» **TASK DESCRIPTION**
The required output is the exact run of lines below that opens at the line with "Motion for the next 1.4" and closes at the line with "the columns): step".

» **PROVIDED RECORDS**

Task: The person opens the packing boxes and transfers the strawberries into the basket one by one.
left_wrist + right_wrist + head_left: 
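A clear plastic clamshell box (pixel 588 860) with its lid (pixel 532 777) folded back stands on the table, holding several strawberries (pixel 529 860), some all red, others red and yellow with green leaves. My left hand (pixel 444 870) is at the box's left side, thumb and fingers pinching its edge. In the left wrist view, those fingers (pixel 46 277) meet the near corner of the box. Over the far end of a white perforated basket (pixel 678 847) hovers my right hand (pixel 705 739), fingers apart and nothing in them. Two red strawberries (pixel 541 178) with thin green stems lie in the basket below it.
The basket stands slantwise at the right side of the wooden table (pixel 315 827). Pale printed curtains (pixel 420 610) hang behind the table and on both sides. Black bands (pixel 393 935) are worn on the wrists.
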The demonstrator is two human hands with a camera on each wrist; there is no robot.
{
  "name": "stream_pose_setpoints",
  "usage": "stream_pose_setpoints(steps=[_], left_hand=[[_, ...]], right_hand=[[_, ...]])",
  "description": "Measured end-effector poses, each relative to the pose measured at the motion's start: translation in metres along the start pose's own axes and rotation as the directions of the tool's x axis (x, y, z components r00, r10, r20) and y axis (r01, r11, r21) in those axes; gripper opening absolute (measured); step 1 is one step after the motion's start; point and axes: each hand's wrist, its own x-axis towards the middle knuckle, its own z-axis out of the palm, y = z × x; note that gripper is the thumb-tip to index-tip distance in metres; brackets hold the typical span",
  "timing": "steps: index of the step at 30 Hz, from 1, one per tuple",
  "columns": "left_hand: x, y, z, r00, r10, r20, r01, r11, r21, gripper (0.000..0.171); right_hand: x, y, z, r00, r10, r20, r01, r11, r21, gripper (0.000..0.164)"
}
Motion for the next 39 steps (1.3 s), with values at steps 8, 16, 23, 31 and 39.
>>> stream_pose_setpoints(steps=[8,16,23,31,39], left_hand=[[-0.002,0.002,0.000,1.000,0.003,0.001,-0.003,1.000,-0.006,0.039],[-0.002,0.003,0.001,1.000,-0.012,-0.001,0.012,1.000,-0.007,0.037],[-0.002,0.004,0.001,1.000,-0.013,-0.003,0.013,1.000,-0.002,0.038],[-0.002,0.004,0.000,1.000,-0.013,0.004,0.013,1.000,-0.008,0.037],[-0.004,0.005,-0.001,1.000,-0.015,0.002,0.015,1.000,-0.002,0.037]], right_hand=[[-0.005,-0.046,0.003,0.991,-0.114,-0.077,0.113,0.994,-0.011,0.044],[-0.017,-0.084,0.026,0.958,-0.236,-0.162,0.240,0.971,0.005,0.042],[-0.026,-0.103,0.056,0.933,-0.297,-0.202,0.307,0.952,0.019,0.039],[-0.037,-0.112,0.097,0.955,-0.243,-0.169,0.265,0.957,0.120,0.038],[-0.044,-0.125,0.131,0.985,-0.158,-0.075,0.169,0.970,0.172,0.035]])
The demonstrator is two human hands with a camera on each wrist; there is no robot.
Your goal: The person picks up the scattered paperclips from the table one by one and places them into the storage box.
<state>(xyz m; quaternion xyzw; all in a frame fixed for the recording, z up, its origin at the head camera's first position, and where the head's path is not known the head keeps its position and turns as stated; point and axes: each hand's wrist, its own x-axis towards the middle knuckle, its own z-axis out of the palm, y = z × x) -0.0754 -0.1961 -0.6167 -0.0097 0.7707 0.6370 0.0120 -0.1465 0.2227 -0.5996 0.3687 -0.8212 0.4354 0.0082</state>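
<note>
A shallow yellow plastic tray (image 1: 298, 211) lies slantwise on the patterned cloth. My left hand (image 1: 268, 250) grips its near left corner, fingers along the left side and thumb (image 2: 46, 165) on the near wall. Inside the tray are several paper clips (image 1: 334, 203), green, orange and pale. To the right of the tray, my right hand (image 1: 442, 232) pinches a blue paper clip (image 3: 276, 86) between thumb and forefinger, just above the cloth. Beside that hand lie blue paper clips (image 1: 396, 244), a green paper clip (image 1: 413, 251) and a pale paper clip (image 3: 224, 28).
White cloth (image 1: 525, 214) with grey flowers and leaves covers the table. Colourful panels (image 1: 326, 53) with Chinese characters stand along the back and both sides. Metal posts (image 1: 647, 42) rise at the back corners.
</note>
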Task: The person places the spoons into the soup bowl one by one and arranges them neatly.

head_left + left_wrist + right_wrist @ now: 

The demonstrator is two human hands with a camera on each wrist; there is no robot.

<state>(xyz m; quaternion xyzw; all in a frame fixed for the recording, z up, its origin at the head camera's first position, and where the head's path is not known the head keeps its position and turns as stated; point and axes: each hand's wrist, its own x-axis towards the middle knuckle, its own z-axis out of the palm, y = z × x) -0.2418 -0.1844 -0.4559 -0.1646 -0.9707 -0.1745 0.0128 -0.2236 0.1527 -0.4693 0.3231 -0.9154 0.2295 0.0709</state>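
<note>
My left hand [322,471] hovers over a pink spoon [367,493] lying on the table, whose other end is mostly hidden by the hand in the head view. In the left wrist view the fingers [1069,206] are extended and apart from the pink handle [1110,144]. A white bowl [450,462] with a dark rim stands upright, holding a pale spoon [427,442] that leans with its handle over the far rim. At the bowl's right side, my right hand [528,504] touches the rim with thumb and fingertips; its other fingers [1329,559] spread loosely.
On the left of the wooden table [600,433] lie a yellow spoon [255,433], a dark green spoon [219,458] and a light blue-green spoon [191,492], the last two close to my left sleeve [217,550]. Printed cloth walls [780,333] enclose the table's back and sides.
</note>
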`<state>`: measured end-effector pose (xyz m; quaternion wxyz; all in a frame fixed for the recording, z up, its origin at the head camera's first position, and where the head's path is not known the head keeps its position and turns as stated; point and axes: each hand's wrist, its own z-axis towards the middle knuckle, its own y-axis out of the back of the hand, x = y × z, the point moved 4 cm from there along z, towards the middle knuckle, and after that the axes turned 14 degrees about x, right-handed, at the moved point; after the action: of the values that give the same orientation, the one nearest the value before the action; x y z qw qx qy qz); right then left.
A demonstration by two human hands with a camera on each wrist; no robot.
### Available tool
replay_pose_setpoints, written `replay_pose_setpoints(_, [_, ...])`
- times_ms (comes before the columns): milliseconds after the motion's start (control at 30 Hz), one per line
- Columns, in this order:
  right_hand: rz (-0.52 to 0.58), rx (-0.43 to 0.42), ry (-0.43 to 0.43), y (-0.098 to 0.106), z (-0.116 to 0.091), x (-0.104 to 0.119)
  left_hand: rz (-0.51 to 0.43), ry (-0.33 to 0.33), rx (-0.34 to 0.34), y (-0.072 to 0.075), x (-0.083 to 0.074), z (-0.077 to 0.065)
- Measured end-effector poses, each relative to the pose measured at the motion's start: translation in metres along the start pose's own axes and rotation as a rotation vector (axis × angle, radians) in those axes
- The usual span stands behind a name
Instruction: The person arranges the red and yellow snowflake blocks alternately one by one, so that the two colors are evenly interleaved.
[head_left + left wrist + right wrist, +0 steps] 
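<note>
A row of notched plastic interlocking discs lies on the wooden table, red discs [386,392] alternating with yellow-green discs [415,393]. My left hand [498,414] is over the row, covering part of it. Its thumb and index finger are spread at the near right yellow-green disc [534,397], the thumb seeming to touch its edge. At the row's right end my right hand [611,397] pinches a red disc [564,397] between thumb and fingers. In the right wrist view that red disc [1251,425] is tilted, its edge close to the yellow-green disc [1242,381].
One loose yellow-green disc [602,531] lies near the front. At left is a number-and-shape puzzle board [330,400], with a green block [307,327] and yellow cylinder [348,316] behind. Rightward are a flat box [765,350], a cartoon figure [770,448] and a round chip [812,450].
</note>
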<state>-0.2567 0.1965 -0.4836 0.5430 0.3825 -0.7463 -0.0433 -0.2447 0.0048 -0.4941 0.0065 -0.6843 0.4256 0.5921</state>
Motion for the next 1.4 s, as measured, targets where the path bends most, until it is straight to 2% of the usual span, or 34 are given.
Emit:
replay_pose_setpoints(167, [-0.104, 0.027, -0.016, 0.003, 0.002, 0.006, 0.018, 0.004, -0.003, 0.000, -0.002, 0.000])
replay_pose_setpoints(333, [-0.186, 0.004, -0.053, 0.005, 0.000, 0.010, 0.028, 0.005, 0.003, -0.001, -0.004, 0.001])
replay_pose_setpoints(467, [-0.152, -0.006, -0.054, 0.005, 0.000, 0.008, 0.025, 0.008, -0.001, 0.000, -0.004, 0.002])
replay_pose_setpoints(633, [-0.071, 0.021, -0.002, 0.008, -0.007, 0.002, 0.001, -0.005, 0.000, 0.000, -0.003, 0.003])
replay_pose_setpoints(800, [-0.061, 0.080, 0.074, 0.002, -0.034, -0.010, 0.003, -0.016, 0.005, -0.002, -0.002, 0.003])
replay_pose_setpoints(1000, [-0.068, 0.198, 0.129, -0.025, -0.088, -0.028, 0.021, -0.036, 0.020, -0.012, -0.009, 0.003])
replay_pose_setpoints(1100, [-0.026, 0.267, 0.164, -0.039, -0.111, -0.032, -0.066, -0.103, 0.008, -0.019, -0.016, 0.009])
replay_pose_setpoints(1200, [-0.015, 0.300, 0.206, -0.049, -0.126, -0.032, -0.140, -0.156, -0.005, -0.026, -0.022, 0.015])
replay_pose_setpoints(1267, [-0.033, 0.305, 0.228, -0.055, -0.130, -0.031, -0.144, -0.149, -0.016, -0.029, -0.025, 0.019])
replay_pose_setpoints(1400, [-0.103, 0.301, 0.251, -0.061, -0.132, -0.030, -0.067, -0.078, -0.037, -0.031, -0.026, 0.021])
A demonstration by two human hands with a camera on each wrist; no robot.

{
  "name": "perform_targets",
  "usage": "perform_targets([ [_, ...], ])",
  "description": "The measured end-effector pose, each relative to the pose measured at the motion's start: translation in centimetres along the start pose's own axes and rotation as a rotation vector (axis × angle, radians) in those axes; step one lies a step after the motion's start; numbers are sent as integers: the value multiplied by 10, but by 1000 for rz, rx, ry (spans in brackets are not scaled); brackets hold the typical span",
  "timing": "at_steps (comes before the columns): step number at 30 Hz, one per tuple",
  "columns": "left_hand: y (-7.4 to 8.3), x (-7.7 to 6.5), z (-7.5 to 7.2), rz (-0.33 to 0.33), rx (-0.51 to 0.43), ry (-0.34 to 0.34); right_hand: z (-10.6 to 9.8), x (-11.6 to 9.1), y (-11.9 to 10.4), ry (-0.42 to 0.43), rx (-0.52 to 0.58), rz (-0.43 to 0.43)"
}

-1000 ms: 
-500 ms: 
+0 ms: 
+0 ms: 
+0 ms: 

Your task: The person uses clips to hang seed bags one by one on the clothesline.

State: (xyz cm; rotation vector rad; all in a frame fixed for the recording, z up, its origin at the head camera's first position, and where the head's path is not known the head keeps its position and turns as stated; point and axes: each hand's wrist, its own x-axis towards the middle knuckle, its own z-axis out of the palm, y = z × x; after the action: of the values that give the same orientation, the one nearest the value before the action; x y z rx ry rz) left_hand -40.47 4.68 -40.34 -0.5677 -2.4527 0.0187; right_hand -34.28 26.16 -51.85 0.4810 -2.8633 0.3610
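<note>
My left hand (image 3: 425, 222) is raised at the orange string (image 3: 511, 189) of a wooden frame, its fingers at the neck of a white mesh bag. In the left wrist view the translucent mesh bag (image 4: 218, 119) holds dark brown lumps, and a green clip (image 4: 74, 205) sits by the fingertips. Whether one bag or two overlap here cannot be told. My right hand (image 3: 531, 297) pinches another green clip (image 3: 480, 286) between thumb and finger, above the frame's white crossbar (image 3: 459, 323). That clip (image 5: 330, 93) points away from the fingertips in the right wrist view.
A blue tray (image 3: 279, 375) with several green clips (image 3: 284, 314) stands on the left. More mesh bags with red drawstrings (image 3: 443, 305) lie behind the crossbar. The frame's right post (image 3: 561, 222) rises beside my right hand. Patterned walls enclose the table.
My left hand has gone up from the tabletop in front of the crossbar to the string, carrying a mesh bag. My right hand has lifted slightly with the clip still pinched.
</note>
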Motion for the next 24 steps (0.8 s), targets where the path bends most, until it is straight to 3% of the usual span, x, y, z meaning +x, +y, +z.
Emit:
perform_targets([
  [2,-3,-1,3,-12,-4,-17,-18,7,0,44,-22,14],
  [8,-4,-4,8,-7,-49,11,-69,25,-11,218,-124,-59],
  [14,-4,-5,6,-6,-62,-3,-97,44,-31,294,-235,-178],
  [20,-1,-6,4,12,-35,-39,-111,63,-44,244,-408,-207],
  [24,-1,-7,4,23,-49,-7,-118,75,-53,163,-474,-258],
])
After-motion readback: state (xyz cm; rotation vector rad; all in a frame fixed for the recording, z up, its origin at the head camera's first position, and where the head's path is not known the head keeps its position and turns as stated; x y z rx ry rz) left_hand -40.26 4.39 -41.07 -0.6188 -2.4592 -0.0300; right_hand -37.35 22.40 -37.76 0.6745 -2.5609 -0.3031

» **ANSWER TO THIS PROBLEM**
Motion for the next 1.4 s, as measured, targets where the path bends most, until it is straight to 2% of the usual span, or 34 are given.
Emit:
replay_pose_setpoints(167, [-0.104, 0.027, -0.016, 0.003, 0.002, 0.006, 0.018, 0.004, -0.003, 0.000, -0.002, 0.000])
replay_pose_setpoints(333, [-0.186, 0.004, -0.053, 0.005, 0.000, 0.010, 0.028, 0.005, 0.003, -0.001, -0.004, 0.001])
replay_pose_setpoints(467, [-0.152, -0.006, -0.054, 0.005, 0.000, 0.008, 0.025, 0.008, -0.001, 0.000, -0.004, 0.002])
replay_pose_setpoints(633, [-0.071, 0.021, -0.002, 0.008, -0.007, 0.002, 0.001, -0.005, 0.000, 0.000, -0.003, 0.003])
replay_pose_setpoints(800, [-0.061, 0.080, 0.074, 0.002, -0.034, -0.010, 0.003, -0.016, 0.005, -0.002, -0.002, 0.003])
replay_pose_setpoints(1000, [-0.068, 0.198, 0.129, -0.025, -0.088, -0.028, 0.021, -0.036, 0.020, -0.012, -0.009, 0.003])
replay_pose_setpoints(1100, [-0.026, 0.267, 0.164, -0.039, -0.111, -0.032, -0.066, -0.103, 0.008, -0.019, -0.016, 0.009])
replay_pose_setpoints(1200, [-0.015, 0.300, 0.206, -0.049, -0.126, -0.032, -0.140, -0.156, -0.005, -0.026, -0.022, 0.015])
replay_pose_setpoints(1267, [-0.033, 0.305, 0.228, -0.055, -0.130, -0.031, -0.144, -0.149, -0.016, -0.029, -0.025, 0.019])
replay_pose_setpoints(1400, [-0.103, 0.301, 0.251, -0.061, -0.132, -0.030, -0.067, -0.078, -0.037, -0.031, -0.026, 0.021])
A demonstration by two human hands with a camera on each wrist; no robot.

{
  "name": "perform_targets",
  "usage": "perform_targets([ [_, ...], ])",
  "description": "The measured end-effector pose, each relative to the pose measured at the motion's start: translation in centimetres along the start pose's own axes and rotation as a rotation vector (axis × angle, radians) in those axes; step one lies a step after the motion's start; numbers are sent as integers: the value multiplied by 10, but by 1000 for rz, rx, ry (spans in brackets are not scaled); brackets hold the typical span",
  "timing": "at_steps (comes before the columns): step number at 30 Hz, one per tuple",

Nothing else is required for this exercise.